X here is an intermediate representation of NxD where N is number of patches in my images and D is resnet18 last layer feature, 512 1D tensor. My batch size is 16.
I am also unsure if pred_labels = out.argmax(dim=1)
is correct or not?
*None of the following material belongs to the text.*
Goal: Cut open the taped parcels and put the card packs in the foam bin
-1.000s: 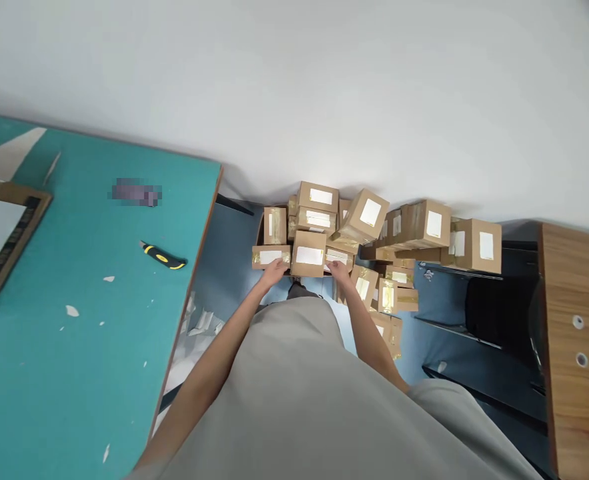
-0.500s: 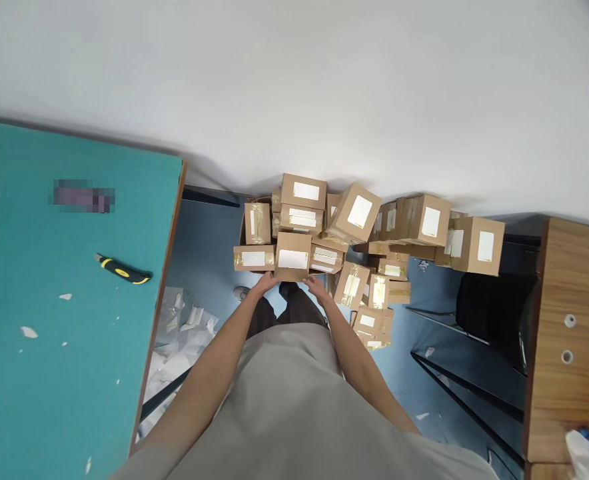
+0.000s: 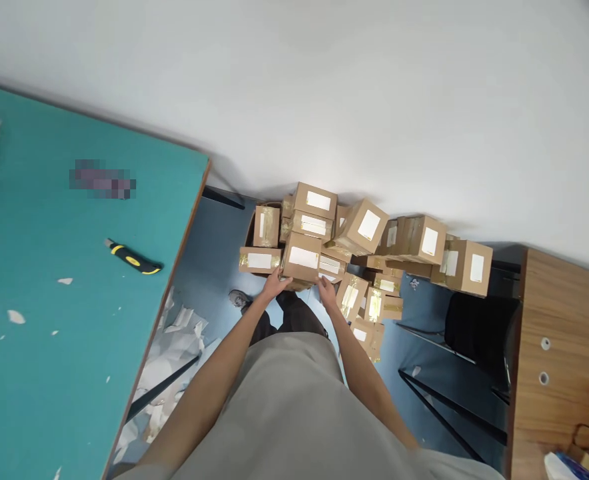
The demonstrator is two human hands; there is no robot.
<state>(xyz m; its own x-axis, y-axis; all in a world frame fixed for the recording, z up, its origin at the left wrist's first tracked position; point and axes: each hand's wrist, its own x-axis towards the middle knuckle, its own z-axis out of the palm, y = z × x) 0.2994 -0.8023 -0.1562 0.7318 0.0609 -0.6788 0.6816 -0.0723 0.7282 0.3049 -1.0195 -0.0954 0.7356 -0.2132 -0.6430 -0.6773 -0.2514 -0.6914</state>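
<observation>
A brown cardboard box (image 3: 302, 257) with a white label sits between my two hands, at the near side of a pile of similar boxes. My left hand (image 3: 276, 285) grips its near left corner. At the near right corner, the fingers of my right hand (image 3: 326, 291) are on the box's edge. Directly behind it are two stacked labelled boxes (image 3: 315, 197). A taped box (image 3: 260, 260) lies to the left of the one I hold, and another labelled box (image 3: 330, 265) lies to its right, partly covered.
On the left stands a green-topped table (image 3: 74, 373) with a black and yellow utility knife (image 3: 133, 257) and paper scraps. White packing waste (image 3: 174, 360) lies below it. More boxes (image 3: 427, 241) line the wall to the right, near a black chair (image 3: 479, 327) and a wooden desk (image 3: 569, 307).
My view has turned slightly, so the table sits further right and the desk lower. The box between my hands now tilts a little and sits closer against the boxes behind it.
</observation>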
Also, couldn’t directly use BCELoss since my out
looks like something like:
*one instance from val phase:
x is: tensor([[ 0.0154, 0.0957],
[-0.0446, 0.0787],
[-0.0272, 0.0265],
[ 0.1656, -0.1316],
[ 0.0931, 0.0134],
[ 0.2454, 0.2079],
[ 0.5408, -0.0578],
[ 0.2008, 0.1331],
[ 0.1812, 0.0924],
[ 0.1018, 0.0468],
[ 0.1389, 0.2432],
[-0.3082, -0.2986],
[ 0.1031, 0.0219],
[ 0.0910, -0.1239],
[ 0.4165, 0.0890],
[ 0.2290, -0.0611]], device='cuda:0')
loss: tensor([0.6538, 0.6334, 0.7203, 0.5555, 0.7338, 0.7120, 1.0366, 0.7276, 0.7385,
0.7210, 0.7466, 0.6884, 0.7346, 0.8064, 0.8703, 0.5585],
device='cuda:0')
weight_: tensor([0.9000, 0.9000, 0.1000, 0.1000, 0.9000, 0.9000, 0.9000, 0.9000, 0.9000,
0.9000, 0.1000, 0.9000, 0.9000, 0.9000, 0.9000, 0.1000])
val pred: tensor([1, 1, 1, 0, 0, 0, 0, 0, 0, 0, 1, 1, 0, 0, 0, 0], device='cuda:0')
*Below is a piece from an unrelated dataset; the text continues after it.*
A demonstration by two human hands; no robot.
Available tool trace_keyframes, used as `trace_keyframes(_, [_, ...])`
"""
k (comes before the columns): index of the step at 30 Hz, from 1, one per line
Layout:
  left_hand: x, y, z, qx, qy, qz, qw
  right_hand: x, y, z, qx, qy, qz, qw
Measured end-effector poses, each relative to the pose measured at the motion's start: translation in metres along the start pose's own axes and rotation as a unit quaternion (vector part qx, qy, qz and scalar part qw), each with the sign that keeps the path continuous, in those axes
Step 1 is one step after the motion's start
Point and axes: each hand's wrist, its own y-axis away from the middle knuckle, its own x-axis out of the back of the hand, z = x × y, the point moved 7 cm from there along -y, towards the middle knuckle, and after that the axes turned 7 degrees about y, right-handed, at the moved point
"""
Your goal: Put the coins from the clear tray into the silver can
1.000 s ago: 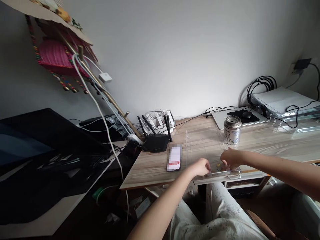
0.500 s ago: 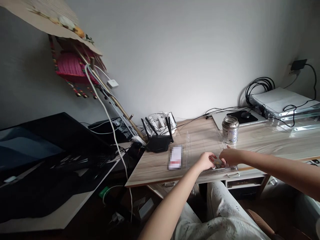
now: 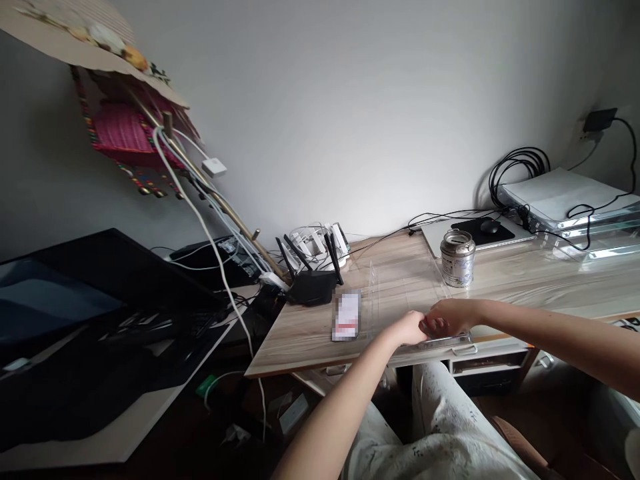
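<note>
My left hand (image 3: 411, 327) and my right hand (image 3: 446, 317) meet over the front part of a clear plastic tray (image 3: 405, 293) near the desk's front edge. The fingers of both are curled together, and what they hold, if anything, is hidden. A silver tin (image 3: 457, 260) stands upright just behind my right hand. Left of the tray lies a phone-like flat object (image 3: 347, 316), its surface pixelated.
A black router (image 3: 313, 287) with raised antennas stands at the desk's back left. Further right are a mouse (image 3: 489, 227) on a black pad and stacked clear trays (image 3: 575, 233). A white cable (image 3: 220, 267) hangs at the left, beside an open laptop (image 3: 110, 287).
My right hand has moved left and now touches my left hand. The small item seen between the fingers before is now covered. The camera view has shifted slightly.
</note>
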Motion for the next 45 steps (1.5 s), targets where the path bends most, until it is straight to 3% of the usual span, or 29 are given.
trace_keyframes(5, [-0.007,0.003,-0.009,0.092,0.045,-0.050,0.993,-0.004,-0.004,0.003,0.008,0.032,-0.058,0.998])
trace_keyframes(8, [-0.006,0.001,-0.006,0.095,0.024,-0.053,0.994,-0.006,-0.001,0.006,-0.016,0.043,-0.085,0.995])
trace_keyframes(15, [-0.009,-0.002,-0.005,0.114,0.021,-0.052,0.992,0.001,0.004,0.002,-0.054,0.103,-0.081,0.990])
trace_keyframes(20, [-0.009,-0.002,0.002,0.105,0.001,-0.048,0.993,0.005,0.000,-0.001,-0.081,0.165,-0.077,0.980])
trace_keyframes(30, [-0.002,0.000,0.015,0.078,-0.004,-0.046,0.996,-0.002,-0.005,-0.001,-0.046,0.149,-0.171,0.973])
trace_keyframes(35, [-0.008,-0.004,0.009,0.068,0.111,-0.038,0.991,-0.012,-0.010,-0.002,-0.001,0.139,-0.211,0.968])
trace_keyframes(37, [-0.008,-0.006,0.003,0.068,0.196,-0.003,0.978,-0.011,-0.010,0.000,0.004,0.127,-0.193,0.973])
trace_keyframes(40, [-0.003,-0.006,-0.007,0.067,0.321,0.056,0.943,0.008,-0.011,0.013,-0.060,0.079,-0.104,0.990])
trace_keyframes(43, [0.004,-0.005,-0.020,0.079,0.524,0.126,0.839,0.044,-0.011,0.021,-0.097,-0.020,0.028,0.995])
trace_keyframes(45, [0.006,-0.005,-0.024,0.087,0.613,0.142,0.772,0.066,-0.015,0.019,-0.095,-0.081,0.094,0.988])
val label: tensor([1, 1, 0, 0, 1, 1, 1, 1, 1, 1, 0, 1, 1, 1, 1, 0])
self.criterion = nn.CrossEntropyLoss(reduce=False)
#self.criterion = nn.BCELoss(reduce=False)
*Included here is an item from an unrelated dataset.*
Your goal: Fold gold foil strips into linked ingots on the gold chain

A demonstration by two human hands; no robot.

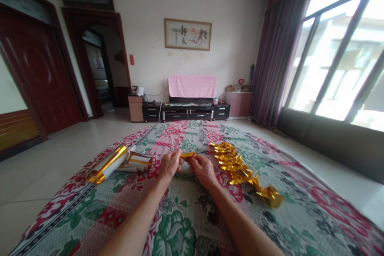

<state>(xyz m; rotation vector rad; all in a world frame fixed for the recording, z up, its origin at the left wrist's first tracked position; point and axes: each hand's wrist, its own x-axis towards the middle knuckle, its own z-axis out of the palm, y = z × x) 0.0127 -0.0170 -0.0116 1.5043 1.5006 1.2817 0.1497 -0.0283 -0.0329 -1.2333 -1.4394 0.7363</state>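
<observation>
Between my two hands is a small folded piece of gold foil paper (187, 155), held just above the patterned cloth (177, 228). My left hand (170, 165) pinches its left end, and my right hand (203, 167) pinches the right end. To the right of my right hand lies a row of several folded gold foil pieces (237, 164), crowded against each other. Left of my left hand rest curled rolls of gold and white foil paper (111, 163), one partly lying over another.
The flowered cloth covers a broad round surface under my arms. Beyond it, a low black TV cabinet (189, 115) stands by the wall, with a pink towel (192, 86) draped over the screen. A purple curtain (271, 48) and windows are on the right, a dark red door (39, 68) on the left.
</observation>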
def forward(self, X, labels):
stacked_X = torch.stack(X)
out = self.transformer(stacked_X)
with torch.autocast('cuda'):
# https://discuss.pytorch.org/t/unclear-about-weighted-bce-loss/21486/2
labels = torch.tensor(labels)
weight = torch.tensor([0.1, 0.9]) # how to exactly decide on this weights?
weight_ = weight[labels.data.view(-1).long()].view_as(labels)
loss = self.criterion(out, torch.tensor(labels).cuda())
print('loss: ', loss)
print('weight_: ', weight_)
loss_class_weighted = loss * weight_.cuda()
loss_class_weighted = loss_class_weighted.mean()
#pred = out.data.max(1)[1]
pred_labels = out.argmax(dim=1)
return pred_labels, labels, loss_class_weighted
If I use BCELoss
with reduce=False
instead, I get this error:
loss = self.criterion(out, torch.tensor(labels).cuda())
Traceback (most recent call last):
File "main_classifier.py", line 250, in <module>
pred,label,loss = trainer.train(sample_batched, model)
pred, labels, loss = model.forward(feats, labels)
return self.module(*inputs[0], **kwargs[0])
File "/home/jalal/research/venv/dpcc/lib/python3.8/site-packages/torch/nn/modules/module.py", line 1102, in _call_impl
return forward_call(*input, **kwargs)
loss = self.criterion(out, torch.tensor(labels).cuda())
File "/home/jalal/research/venv/dpcc/lib/python3.8/site-packages/torch/nn/modules/module.py", line 1102, in _call_impl
return forward_call(*input, **kwargs)
File "/home/jalal/research/venv/dpcc/lib/python3.8/site-packages/torch/nn/modules/loss.py", line 603, in forward
return F.binary_cross_entropy(input, target, weight=self.weight, reduction=self.reduction)
File "/home/jalal/research/venv/dpcc/lib/python3.8/site-packages/torch/nn/functional.py", line 2906, in binary_cross_entropy
raise ValueError(
ValueError: Using a target size (torch.Size([16])) that is different to the input size (torch.Size([16, 2])) is deprecated. Please ensure they have the same size.